A word-for-word copy of the following listing is needed. Leave out its images.

··········

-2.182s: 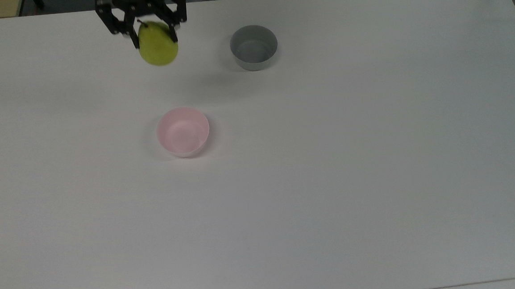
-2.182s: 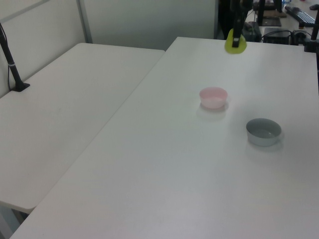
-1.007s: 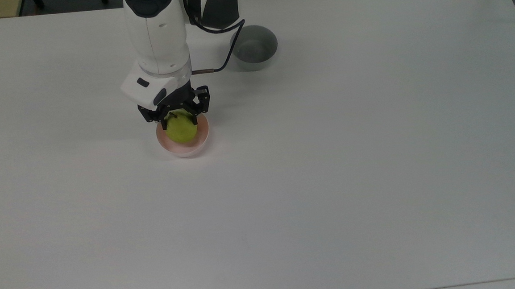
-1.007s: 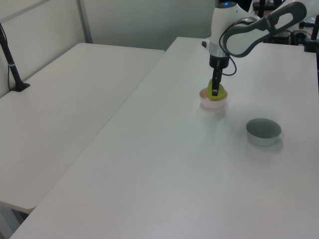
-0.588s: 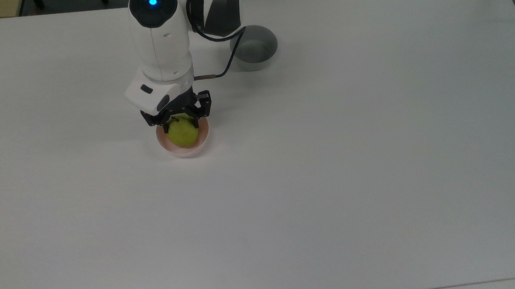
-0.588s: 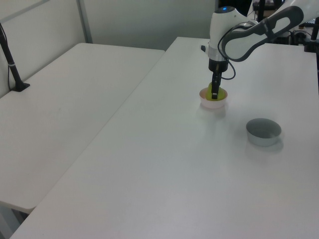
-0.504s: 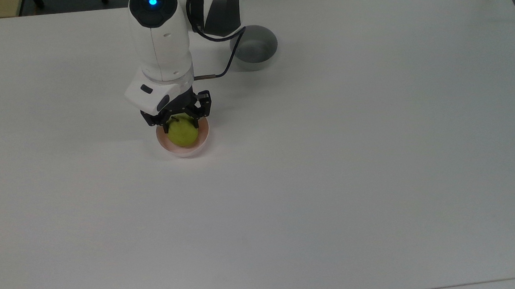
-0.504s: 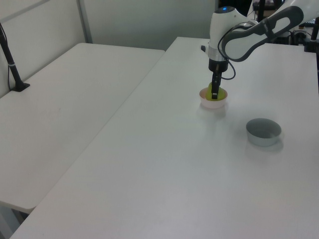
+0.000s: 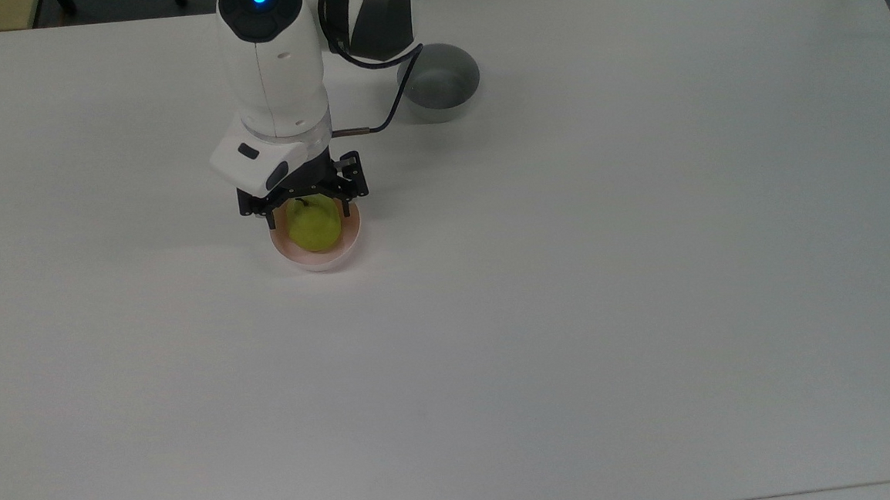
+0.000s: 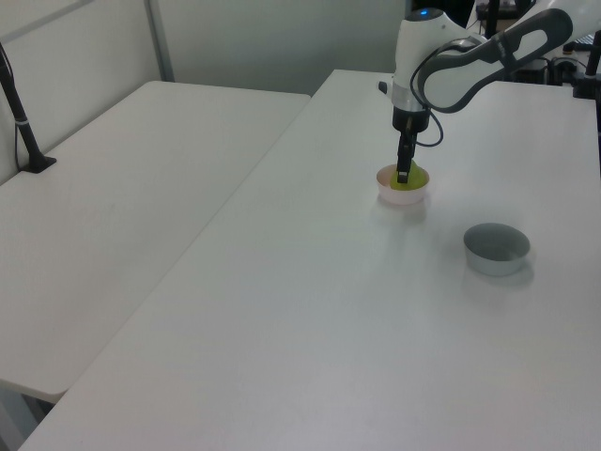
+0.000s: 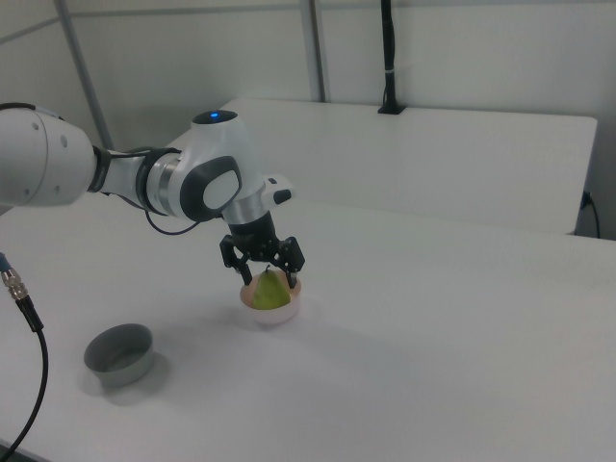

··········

#### Expected answer:
-2.182s: 
-2.182s: 
-1.007s: 
-1.007s: 
-0.588s: 
-0.588s: 
-0.504s: 
-0.504s: 
+0.000s: 
+0.000s: 
+0.000s: 

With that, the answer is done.